# Fast Data Pipeline with Threading

The GIL means that threads are not always helpful in Python, but there are two special cases where Python threading can be helpful:
* I/O operations can occur without blocking the GIL, and
* Calls to C++/Rust libraries (eg, many librosa operations) release the GIL while doing the heavy lifting.

In both of these cases, we can improve execution speed by parallelizing effectively. 

This is particularly important for *data pipelines*. When training a model, we typically need to feed it subsets of our (gigantic, too big to fit in memory) dataset. Without threading, we need to load the next batch of data, wait for the model to evaluate and update, then load the next batch of data, and so on. This means that our fancy GPU is going to waste time while we load the data!

Instead, we can load data *while* the model is running, and (hopefully) have the next batch of data ready and waiting. This greatly improves throughput. At the same time, we can make the data loader multi-threaded, to load data from more files in parallel (ie, faster).

Let's start with a very simple example of how to use a `ThreadPoolExecutor`.

To use the executor:
1) Set it up, with some number of `max_workers`.
2) Use `executor.submit(fn, arg1, arg2, ...)` to give the workers some work.

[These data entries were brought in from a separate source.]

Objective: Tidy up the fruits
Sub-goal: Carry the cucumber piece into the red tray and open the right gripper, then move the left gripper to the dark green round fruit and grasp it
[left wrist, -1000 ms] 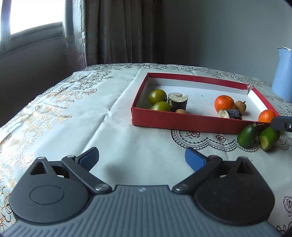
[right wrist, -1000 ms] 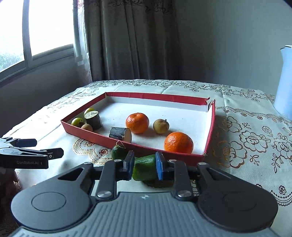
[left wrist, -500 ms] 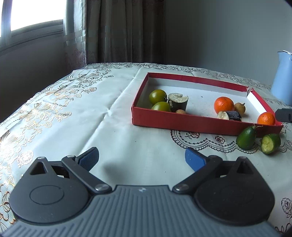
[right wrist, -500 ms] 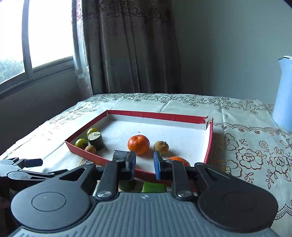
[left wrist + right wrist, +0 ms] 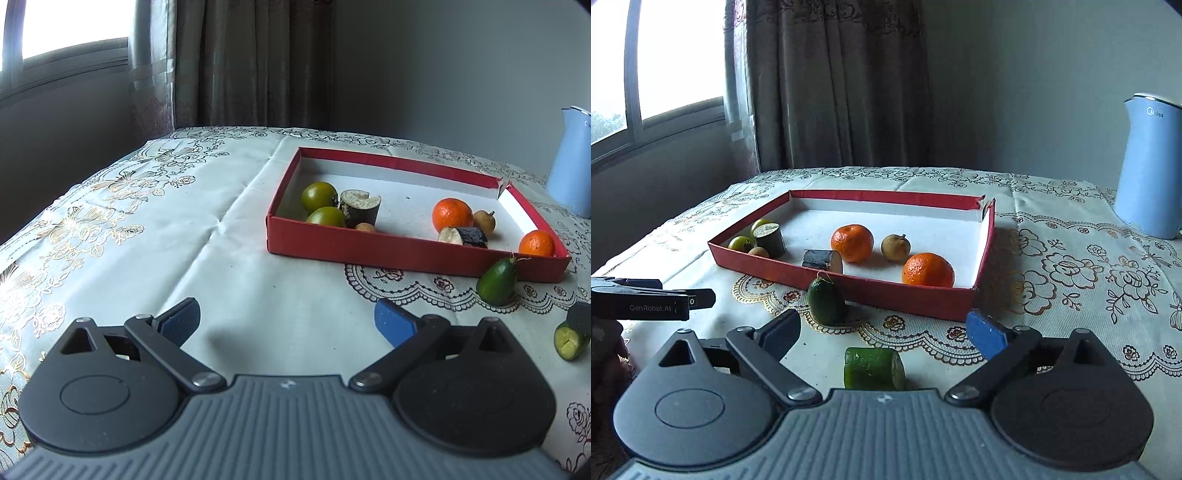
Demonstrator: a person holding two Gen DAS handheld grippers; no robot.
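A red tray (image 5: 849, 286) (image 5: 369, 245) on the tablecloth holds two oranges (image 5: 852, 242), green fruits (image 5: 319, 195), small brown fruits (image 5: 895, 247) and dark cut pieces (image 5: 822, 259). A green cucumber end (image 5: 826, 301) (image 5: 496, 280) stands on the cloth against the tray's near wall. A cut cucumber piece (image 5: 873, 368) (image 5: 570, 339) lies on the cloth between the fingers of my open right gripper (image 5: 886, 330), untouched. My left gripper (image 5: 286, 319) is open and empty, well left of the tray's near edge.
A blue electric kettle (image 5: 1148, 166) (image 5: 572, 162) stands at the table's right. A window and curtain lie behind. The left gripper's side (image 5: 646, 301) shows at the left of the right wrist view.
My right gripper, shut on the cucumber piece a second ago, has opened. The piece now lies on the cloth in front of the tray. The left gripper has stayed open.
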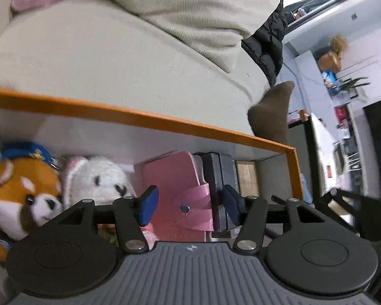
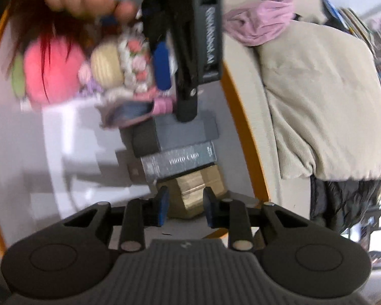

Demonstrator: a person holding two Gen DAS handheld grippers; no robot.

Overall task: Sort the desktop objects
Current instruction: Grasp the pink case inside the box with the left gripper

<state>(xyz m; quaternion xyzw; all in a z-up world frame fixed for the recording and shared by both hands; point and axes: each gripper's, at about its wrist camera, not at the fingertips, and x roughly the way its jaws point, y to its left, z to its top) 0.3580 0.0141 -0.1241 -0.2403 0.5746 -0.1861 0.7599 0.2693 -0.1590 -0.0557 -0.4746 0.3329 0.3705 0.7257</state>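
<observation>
Left claw [image 1: 188,204] spread wide, pads clear of the pink wallet [image 1: 176,195] standing between them in the orange-rimmed box [image 1: 144,119]. Right claw [image 2: 185,207] narrower, gripping nothing, just above the tan block [image 2: 193,190]. Grey boxes [image 2: 177,147] alongside, plush toys [image 1: 25,195] at the far end.

The left wrist camera rides just behind its gripper, tilted down, close over the orange-rimmed box [image 1: 165,123], with the sofa [image 1: 114,50] toward twelve o'clock. The right wrist camera looks down into the same box [image 2: 243,137] from another side, seemingly crosswise. Both share the grey boxes [image 1: 219,178] [image 2: 175,137].
</observation>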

The worker will run the submitted function, and evaluate it with the provided arguments - `fn(arg1, arg2, ...)`. This submit call returns a *future* object, which you should store for later to get the results.
3) Get results from the future objects.

Here's some example code to get you started.

In [1]:
from concurrent.futures import ThreadPoolExecutor

# The function we want the workers to evaluate.
fun = lambda a: a**2

# Create an `executor` that we can pass work to.
with ThreadPoolExecutor(max_workers=2) as executor:
  results = []
  for i in range(10):
    # Each result is a `future` object, which can tell us whether
    # it is still running, and eventually provide a result.
    results.append(executor.submit(fun, i))
  results = [r.result() for r in results]
  print(results)

# We can also use a `map` approach more concisely.
with ThreadPoolExecutor(max_workers=2) as executor:
  # map_results is a generator, yielding results as they are ready.
  map_results = executor.map(fun, range(10))
  print(list(map_results))


[0, 1, 4, 9, 16, 25, 36, 49, 64, 81]
[0, 1, 4, 9, 16, 25, 36, 49, 64, 81]


In [None]:
import dataclasses
from typing import Generator
from etils import epath
import numpy as np
import librosa
import tqdm

@dataclasses.dataclass
class AudioExample:
  audio: np.ndarray
  file_id: str
  offset: float


In [None]:
# ------------------------------------------------------------
# 📝 Exercise 0 – Plain Old Data Loader
# ------------------------------------------------------------
# First, write a data loader which loads audio data from a
# directory. Feel free to re-use your answer from Exercise 2
# in the `03_anuraset_train` notebook.
# ------------------------------------------------------------

def audio_chunk_dataloader(
      file_glob, target_sample_rate, window_size_s, shuffle=False):
    """
    Args:
        file_glob: str, glob pattern for the audio files
        target_sample_rate: int, sample rate to load the audio files
        window_size_s: float, size of the audio chunks in seconds
        shuffle: bool, whether to shuffle the order of the audio files in the glob; use a fixed seed for reproducibility
    Yields:
        audio_window: np.ndarray, audio chunk
        file: str, path to the audio file
        offset: float, start time of the audio chunk in seconds

    Hint:
    for file in glob:
      for audio_window in file:
        yield audio_window, file, offset
    """
    raise NotImplementedError

## Test:
DATA_DIR   = Path('/mnt/class_data/anuraset')
RAW_DIR    = DATA_DIR / 'raw_data'         # long recordings (.wav)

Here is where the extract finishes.